Dissociation of senescence-associated changes in differentiated gene expression and replicative senescence in cultured adrenocortical cells.

In bovine adrenocortical cells senescing in culture, the decline in expression of cyclic AMP-inducible 17 alpha-hydroxylase in mass cultures and clones of bovine adrenocortical cells results from a decrease in the number of cells in the population capable of expressing this gene. As the population of cells decreases in proliferative potential, the fraction of the population that expresses 17 alpha-hydroxylase after induction with cyclic AMP decreases, until the population comprises entirely nonexpressing cells. We used in situ hybridization to study the relationship between the loss of the ability to replicate and the loss of expression of this differentiated function gene.
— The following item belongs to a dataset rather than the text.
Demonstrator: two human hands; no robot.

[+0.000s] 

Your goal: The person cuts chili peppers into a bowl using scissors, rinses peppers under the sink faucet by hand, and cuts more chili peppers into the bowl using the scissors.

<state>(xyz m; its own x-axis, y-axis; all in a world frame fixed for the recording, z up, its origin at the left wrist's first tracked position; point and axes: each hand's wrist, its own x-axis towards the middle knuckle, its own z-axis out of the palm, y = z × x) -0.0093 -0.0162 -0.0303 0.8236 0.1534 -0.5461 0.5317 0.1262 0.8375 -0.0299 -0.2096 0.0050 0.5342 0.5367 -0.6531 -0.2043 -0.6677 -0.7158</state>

Colonies of cells from early passage cultures comprised complex mosaics of expressing and nonexpressing cells, indicating a high-frequency switching event. At an individual cell level, there was a complete independence of replicative senescence and loss of 17 alpha-hydroxylase expression. Groups of cells with a morphology characteristic of replicative senescence, occurring frequently in early-passage cultures, comprised both expressing and nonexpressing cells, as did cells that appeared to be in rapid growth. This was confirmed by prior incubation of cells with bromodeoxyuridine to label cycling cells; both cycling and noncycling populations comprised mixtures of expressing and nonexpressing cells. In contrast, replication was required for the loss of 17 alpha-hydroxylase expression, since cells rendered incapable of division by treatment with mitomycin C maintained 17 alpha-hydroxylase expression over long time periods. Thus, the process that results stochastically in replicative senescence and the process that results in loss of 17 alpha-hydroxylase expression are independent, but they have similar time-courses and both require replication for phenotypic switching to take place.